### THE PROBLEM
Could you restate the data below word for word, without its pictures?

### SUPPLIED DATA
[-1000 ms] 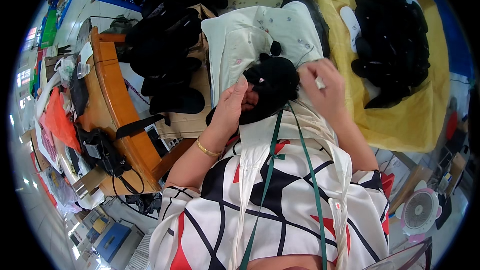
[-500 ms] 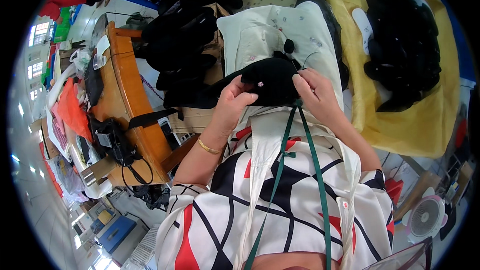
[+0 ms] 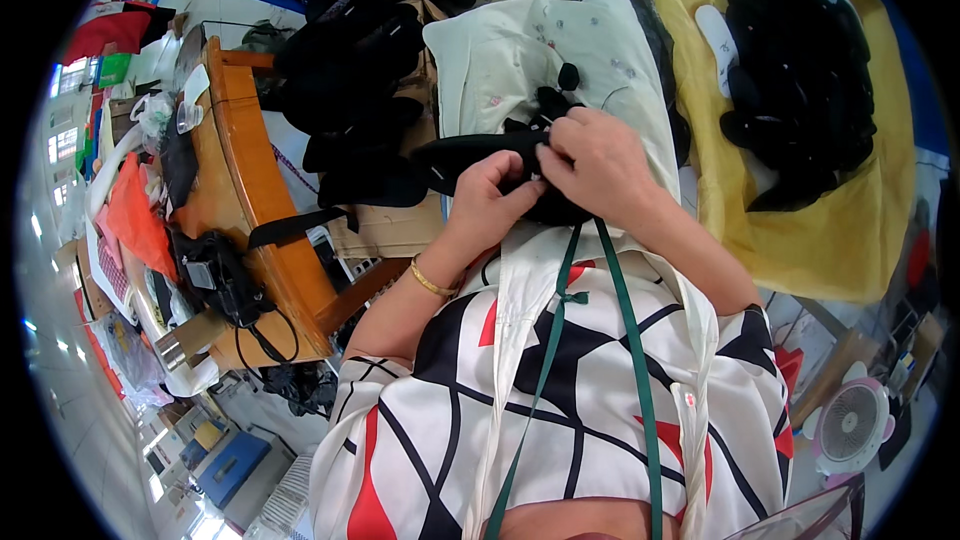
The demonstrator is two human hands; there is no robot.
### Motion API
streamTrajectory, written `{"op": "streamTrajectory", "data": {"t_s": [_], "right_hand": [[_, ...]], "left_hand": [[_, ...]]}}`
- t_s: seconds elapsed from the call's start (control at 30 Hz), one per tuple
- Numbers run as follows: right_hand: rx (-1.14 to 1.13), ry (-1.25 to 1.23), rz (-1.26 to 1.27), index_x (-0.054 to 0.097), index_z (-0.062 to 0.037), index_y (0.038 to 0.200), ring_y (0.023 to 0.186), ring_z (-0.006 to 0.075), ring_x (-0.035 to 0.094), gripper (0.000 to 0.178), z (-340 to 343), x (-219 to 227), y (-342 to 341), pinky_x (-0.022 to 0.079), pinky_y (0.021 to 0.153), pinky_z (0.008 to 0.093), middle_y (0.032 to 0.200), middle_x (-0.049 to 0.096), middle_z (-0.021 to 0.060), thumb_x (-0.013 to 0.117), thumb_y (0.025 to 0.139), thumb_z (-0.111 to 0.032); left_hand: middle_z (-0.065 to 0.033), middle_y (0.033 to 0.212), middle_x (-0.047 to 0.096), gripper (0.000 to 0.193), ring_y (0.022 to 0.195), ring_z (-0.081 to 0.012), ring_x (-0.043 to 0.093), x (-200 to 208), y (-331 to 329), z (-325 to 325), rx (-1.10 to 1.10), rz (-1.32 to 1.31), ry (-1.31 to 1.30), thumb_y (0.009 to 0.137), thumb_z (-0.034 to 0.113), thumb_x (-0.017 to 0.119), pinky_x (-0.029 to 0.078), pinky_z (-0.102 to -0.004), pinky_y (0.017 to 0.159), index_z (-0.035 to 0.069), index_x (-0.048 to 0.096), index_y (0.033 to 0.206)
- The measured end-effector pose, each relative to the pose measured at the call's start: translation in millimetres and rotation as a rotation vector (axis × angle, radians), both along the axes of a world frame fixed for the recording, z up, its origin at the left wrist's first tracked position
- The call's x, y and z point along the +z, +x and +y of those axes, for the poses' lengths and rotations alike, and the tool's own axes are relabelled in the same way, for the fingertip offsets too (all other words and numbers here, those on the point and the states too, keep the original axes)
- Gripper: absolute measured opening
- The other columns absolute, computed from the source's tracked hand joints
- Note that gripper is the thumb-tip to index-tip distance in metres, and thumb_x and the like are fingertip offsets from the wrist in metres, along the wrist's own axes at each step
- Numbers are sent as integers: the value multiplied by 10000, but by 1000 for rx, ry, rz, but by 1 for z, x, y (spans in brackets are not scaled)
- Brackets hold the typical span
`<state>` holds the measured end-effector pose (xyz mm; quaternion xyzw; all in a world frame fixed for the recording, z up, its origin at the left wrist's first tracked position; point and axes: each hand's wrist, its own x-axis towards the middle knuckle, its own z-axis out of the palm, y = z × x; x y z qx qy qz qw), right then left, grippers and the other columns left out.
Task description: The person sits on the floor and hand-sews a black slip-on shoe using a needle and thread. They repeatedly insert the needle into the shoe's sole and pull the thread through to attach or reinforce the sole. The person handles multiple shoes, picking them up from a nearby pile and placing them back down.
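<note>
A black cloth piece, long and rounded at its left end, lies bunched between my hands above my lap. My left hand grips its near edge, thumb and fingers closed on the cloth. My right hand is closed in a pinch over the cloth, its fingertips close to my left thumb. What the right fingers pinch is hidden. A small shiny bit shows at the left thumb tip. Under the work spreads a white cloth with scattered small gems. A small black round object rests on it, just beyond my right hand.
On the right, a yellow cloth-lined container holds a heap of black pieces and a white sole-shaped piece. More black pieces lie at left beside a wooden chair with a black bag. A fan stands at lower right.
My right hand has moved left and over the cloth, close to my left hand. The cloth is now folded lower, and the gem seen on its face is mostly covered.
</note>
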<state>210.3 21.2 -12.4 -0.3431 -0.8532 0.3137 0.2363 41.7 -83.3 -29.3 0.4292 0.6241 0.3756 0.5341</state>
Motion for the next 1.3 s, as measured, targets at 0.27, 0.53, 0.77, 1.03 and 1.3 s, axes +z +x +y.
{"op": "streamTrajectory", "data": {"t_s": [0.27,0.53,0.77,1.03,1.3], "right_hand": [[-278,-444,169,622,7,820,624,136,480,258,5,-9,28,413,581,301,680,528,50,705,901,-223],[-147,-804,27,640,50,797,624,122,502,497,3,-16,44,409,567,305,647,553,52,666,918,-432],[-790,-879,780,698,-14,971,778,101,622,288,60,-14,111,491,664,265,904,689,18,692,899,-292],[-1012,-918,1067,672,7,1050,695,104,587,264,68,-61,190,548,674,275,802,608,6,614,996,-245],[-575,-963,762,679,-7,987,731,64,560,204,37,-65,116,509,704,244,822,619,-2,575,1010,-181]], "left_hand": [[58,854,575,118,761,-34,500,1,-15,3,91,-367,-54,893,75,719,429,-189,701,26,613,912],[20,890,623,122,800,-51,511,-1,-20,14,28,-180,-96,946,132,678,441,-195,714,21,654,993],[-27,999,677,174,850,-90,596,37,-8,68,155,96,501,950,105,650,481,-236,771,23,644,1104],[-140,952,678,278,840,-271,655,-23,-3,115,-92,504,284,873,230,683,523,-371,752,13,657,1046],[-73,860,672,307,790,-248,637,-46,3,147,-161,441,105,905,298,665,499,-371,704,1,678,981]]}}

### RESPONSE AREA
[-1000 ms] 
[-500 ms] 
[+0 ms] 
The demonstrator is two human hands; there is no robot.
### Motion API
streamTrajectory, written `{"op": "streamTrajectory", "data": {"t_s": [_], "right_hand": [[_, ...]], "left_hand": [[_, ...]]}}`
- t_s: seconds elapsed from the call's start (control at 30 Hz), one per tuple
- Numbers run as follows: right_hand: rx (-1.14 to 1.13), ry (-1.25 to 1.23), rz (-1.26 to 1.27), index_x (-0.054 to 0.097), index_z (-0.062 to 0.037), index_y (0.038 to 0.200), ring_y (0.023 to 0.186), ring_z (-0.006 to 0.075), ring_x (-0.035 to 0.094), gripper (0.000 to 0.178), z (-340 to 343), x (-219 to 227), y (-342 to 341), pinky_x (-0.022 to 0.079), pinky_y (0.021 to 0.153), pinky_z (0.008 to 0.093), middle_y (0.032 to 0.200), middle_x (-0.049 to 0.096), middle_z (-0.021 to 0.060), thumb_x (-0.013 to 0.117), thumb_y (0.025 to 0.139), thumb_z (-0.111 to 0.032); left_hand: middle_z (-0.065 to 0.033), middle_y (0.033 to 0.212), middle_x (-0.047 to 0.096), gripper (0.000 to 0.193), ring_y (0.022 to 0.195), ring_z (-0.081 to 0.012), ring_x (-0.043 to 0.093), x (-200 to 208), y (-331 to 329), z (-325 to 325), rx (-1.10 to 1.10), rz (-1.32 to 1.31), ry (-1.31 to 1.30), thumb_y (0.009 to 0.137), thumb_z (-0.034 to 0.113), thumb_x (-0.017 to 0.119), pinky_x (-0.029 to 0.078), pinky_z (-0.102 to -0.004), pinky_y (0.017 to 0.159), index_z (-0.035 to 0.069), index_x (-0.048 to 0.096), index_y (0.033 to 0.206)
- The measured end-effector pose, each relative to the pose measured at the call's start: translation in millimetres and rotation as a rotation vector (axis × angle, radians), both along the axes of a world frame fixed for the recording, z up, its origin at the left wrist's first tracked position
- The call's x, y and z point along the +z, +x and +y of those axes, for the poses' lengths and rotations alike, and the tool's own axes are relabelled in the same way, for the fingertip offsets too (all other words and numbers here, those on the point and the states too, keep the original axes)
- Gripper: absolute measured opening
- The other columns absolute, computed from the source's tracked hand joints
- Note that gripper is the thumb-tip to index-tip distance in metres, and thumb_x and the like are fingertip offsets from the wrist in metres, along the wrist's own axes at each step
- Numbers are sent as integers: the value multiplied by 10000, but by 1000 for rx, ry, rz, but by 1 for z, x, y (spans in brackets are not scaled)
- Brackets hold the typical span
`<state>` holds the measured end-effector pose (xyz mm; quaternion xyzw; all in a world frame fixed for the recording, z up, its origin at the left wrist's first tracked position; point and axes: each hand's wrist, its own x-axis towards the middle knuckle, its own z-axis out of the palm, y = z × x; x y z qx qy qz qw), right then left, grippers and the other columns left out.
Task description: The person sits on the floor and hand-sews a black slip-on shoe using a needle and thread. They repeatedly insert the needle into the shoe's sole and pull the thread through to attach or reinforce the sole. The person handles multiple shoes, picking them up from a nearby pile and placing them back down.
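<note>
A black cloth piece, long and rounded at its left end, lies bunched between my hands above my lap. My left hand grips its near edge, thumb and fingers closed on the cloth. My right hand is closed in a pinch over the cloth, its fingertips close to my left thumb. What the right fingers pinch is hidden. A small shiny bit shows at the left thumb tip. Under the work spreads a white cloth with scattered small gems. A small black round object rests on it, just beyond my right hand.
On the right, a yellow cloth-lined container holds a heap of black pieces and a white sole-shaped piece. More black pieces lie at left beside a wooden chair with a black bag. A fan stands at lower right.
My right hand has moved left and over the cloth, close to my left hand. The cloth is now folded lower, and the gem seen on its face is mostly covered.
</note>
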<state>210.3 21.2 -12.4 -0.3431 -0.8532 0.3137 0.2363 41.7 -83.3 -29.3 0.4292 0.6241 0.3756 0.5341</state>
Motion for the next 1.3 s, as measured, targets at 0.27, 0.53, 0.77, 1.03 and 1.3 s, axes +z +x +y.
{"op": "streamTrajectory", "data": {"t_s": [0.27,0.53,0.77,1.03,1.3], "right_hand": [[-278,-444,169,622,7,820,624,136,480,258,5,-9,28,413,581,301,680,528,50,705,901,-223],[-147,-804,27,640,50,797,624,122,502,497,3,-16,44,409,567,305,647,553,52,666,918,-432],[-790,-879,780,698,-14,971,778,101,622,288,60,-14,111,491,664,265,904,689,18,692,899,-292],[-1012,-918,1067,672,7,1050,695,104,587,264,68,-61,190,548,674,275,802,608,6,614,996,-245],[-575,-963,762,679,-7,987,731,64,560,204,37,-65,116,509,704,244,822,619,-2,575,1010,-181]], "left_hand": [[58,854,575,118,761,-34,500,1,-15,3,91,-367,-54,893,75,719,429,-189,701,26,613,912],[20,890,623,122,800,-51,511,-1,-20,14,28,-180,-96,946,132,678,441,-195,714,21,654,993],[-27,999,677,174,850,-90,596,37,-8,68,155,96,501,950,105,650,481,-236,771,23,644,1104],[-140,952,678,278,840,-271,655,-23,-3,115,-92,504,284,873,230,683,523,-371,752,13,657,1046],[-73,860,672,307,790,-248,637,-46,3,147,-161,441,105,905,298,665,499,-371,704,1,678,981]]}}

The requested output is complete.